CIMB Private Banking economist Song Seng Wun said that it remains unclear if the downward trend in oil and pump prices over the past few days will continue.
"Factors which have drove prices up - worries over supply, the Iran nuclear talks, supply disruptions are still there. Except now, people look on the so-called the glass half full (perspective)," he said.
"It is still simply put, volatile ... It can go either way."
A "NATURAL CORRELATION"
As oil prices change, the value of the petrol sitting in tanks and the supply chain changes, said Dr Theseira.
“It is quite normal for retail pump prices to follow market oil prices both up and down," he said.
"Of course, the timing and extent of the change will also depend on market conditions and the supply of retail petrol … but the general trend is that oil market prices have a direct link to retail petrol prices.
“So there would be volatility at the pump price for as long as there is also uncertainty affecting the oil market.”
Given that fuel from the pumps is refined from oil, there will be a “natural correlation” between the two “complementary markets”, said Dr Broadstock.
“What impacts oil will intuitively impact petrol in a similar manner, but perhaps with some delay and usually with lower severity," he said.
"In this regard it is reasonable for consumers to be anxious when oil prices spike, as they have done in recent days, and remain high."
Petrol retailers in Singapore do not use crude oil prices in their cost accounting and pricing decisions for pump petrol. The Mean of Platts Singapore prices – the wholesale price of refined oil published by markets research firm S&P Global Platts – is used instead.
Other considerations that go into the pricing decisions of retailers include duties, the cost of storage, land and labour, as well as currency differences. There is also typically a “lag effect” given how pump prices are based on older inventories bought at either higher or lower prices depending on the market situation then.

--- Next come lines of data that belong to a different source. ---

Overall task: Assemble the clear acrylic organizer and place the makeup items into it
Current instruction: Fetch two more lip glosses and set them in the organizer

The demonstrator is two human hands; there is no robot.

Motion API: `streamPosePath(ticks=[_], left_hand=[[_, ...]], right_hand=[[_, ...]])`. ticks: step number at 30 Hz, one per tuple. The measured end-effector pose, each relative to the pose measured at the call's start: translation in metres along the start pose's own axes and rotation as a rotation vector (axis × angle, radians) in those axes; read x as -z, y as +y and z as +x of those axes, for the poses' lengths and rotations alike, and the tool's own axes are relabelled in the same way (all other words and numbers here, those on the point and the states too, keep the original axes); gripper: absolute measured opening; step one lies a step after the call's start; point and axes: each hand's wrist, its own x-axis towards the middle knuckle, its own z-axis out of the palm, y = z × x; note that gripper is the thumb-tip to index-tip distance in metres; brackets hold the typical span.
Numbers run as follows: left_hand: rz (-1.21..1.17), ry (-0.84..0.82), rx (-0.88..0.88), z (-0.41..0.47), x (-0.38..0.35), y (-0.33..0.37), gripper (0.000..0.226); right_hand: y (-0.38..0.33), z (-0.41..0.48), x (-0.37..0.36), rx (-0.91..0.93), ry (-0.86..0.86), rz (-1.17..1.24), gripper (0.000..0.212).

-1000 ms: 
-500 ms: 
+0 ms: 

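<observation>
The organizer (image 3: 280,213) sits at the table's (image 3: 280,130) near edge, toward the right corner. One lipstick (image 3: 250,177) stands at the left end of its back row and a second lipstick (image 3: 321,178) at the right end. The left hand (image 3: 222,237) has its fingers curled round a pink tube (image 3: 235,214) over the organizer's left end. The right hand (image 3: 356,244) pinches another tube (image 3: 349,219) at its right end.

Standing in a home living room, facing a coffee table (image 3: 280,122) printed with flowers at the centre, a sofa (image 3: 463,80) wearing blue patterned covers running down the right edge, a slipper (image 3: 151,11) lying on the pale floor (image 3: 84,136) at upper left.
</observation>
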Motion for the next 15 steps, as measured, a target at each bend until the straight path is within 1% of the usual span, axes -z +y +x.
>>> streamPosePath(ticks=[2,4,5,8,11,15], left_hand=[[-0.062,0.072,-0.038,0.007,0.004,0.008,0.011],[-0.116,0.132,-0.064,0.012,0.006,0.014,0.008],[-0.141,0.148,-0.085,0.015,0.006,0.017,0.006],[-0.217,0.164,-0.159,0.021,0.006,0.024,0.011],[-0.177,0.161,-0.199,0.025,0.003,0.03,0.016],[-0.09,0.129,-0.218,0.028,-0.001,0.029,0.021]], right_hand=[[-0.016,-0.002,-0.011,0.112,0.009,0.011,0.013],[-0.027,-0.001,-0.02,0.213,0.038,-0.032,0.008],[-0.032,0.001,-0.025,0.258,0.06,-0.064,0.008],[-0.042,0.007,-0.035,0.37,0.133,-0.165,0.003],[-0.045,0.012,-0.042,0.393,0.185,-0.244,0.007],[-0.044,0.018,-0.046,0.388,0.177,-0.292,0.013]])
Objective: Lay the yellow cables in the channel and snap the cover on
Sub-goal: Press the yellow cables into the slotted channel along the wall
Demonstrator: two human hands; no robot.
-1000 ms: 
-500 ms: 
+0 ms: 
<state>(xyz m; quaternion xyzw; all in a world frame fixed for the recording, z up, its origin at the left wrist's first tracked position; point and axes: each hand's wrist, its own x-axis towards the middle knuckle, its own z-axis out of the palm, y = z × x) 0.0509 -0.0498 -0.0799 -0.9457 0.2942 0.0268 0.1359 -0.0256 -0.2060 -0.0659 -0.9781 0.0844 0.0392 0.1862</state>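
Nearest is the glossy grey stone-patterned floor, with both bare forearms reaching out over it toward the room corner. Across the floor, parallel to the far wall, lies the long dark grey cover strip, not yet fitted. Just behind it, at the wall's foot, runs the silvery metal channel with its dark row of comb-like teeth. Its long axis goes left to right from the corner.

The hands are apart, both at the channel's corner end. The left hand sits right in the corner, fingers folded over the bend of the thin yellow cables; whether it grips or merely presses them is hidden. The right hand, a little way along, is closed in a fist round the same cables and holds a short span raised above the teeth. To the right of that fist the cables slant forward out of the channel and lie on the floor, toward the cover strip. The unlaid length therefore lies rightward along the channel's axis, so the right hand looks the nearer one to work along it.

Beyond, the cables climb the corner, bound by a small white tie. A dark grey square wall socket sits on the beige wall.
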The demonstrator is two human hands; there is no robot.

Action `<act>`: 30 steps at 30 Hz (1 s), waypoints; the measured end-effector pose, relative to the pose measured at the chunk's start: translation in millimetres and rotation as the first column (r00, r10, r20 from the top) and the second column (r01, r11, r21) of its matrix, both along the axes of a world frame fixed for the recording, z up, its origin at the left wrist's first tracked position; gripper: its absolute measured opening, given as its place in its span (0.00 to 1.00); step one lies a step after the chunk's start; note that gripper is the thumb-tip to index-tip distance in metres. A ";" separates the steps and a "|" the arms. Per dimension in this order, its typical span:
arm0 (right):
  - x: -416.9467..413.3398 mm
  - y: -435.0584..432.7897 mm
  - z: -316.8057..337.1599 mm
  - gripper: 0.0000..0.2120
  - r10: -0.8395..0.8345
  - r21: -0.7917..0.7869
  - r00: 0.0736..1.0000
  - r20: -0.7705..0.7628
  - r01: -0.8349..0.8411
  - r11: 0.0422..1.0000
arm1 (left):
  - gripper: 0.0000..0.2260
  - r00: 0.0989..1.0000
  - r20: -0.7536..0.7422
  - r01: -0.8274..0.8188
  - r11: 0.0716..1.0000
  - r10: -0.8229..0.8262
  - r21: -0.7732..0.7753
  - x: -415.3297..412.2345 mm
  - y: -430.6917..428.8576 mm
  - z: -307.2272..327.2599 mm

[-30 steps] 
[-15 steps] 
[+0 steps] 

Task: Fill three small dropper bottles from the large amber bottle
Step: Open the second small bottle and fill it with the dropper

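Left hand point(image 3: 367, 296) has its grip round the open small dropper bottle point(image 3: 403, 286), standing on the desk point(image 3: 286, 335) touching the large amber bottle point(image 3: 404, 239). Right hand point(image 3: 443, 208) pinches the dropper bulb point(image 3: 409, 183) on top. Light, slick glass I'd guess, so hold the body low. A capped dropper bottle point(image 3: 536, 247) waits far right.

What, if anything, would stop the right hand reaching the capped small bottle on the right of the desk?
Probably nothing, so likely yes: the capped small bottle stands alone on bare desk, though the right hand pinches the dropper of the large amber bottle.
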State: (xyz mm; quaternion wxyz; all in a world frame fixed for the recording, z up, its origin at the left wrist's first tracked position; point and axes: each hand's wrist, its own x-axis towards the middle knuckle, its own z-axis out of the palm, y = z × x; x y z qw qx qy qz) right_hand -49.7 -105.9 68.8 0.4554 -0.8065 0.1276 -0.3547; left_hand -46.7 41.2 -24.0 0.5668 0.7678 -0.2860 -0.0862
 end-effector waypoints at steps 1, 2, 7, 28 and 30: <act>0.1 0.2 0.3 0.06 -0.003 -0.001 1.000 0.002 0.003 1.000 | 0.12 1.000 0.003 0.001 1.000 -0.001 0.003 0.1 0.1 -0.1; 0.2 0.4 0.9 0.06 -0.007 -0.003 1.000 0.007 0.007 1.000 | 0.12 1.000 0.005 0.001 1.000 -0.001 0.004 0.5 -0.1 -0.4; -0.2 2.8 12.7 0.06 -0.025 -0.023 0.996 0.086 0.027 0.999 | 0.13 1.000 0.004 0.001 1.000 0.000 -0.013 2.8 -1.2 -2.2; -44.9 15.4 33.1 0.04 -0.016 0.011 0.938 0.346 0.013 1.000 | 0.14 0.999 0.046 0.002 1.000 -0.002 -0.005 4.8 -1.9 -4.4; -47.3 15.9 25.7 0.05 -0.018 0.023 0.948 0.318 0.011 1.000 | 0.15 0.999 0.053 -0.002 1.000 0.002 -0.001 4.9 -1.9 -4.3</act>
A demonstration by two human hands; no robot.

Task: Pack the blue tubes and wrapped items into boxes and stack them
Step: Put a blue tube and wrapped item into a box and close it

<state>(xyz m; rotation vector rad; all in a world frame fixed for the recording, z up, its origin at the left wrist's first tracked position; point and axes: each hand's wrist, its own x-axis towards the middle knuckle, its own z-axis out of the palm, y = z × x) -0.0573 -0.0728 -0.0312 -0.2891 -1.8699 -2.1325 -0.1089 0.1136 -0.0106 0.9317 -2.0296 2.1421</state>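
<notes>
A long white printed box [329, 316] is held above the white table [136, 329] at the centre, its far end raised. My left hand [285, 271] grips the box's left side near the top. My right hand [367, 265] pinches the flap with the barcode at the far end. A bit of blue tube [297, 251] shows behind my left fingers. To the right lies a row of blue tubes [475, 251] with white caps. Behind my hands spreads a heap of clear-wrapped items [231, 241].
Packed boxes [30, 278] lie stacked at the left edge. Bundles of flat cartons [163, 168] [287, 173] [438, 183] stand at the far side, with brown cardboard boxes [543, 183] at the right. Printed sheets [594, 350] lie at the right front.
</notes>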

The pass-through effects from oil to pump prices are impacted by many factors, noted Dr Broadstock.
“Expectations are certainly built into pricing mechanisms, and we can use that to position some useful trajectories," he said.
"For example, we have seen prices abruptly knocked away from their ‘normal position’ due to the onset of the crisis. Markets, presented with such unique events, often err on the side of caution, and overreact."
Dr Broadstock added: “What follows is a slower-paced process of price-discovery, as supply-chains recalibrate, and clarity forms over new fuel contracts. Ideally prices will then stabilise and converge to a steady level.
"This process is not yet complete for oil, and therefore not complete for pump prices.”
VARIOUS FACTORS IN PLAY
In response to queries by CNA, an ExxonMobil spokesperson noted that since Monday, Esso lowered its petrol prices across all grades two times.
“The prices at the pump are influenced by the price of crude, and wholesale price of products which fluctuate according to demand and supply factors – such as economic conditions and seasonal factors, fuel production, inventory levels, storage and transportation cost,” said the spokesperson.
“Besides wholesale prices, the retail prices of products are also influenced by other factors like marketing, storage, land prices, government taxes, currency exchange rates and competitive market forces.”
Shell Singapore also noted that it understood “concerns” over fuel prices.
“Various influences determine the price of automotive fuels in Singapore and changes in prices cannot be attributed to any single factor," its spokesperson said.
"Such factors include the prices of refined oil products based on the Mean of Platts Singapore, market volatility, foreign exchange, government taxes and excise duties, distribution costs and operating expenses."
“We will continue to monitor the situation and adjust our retail prices accordingly.”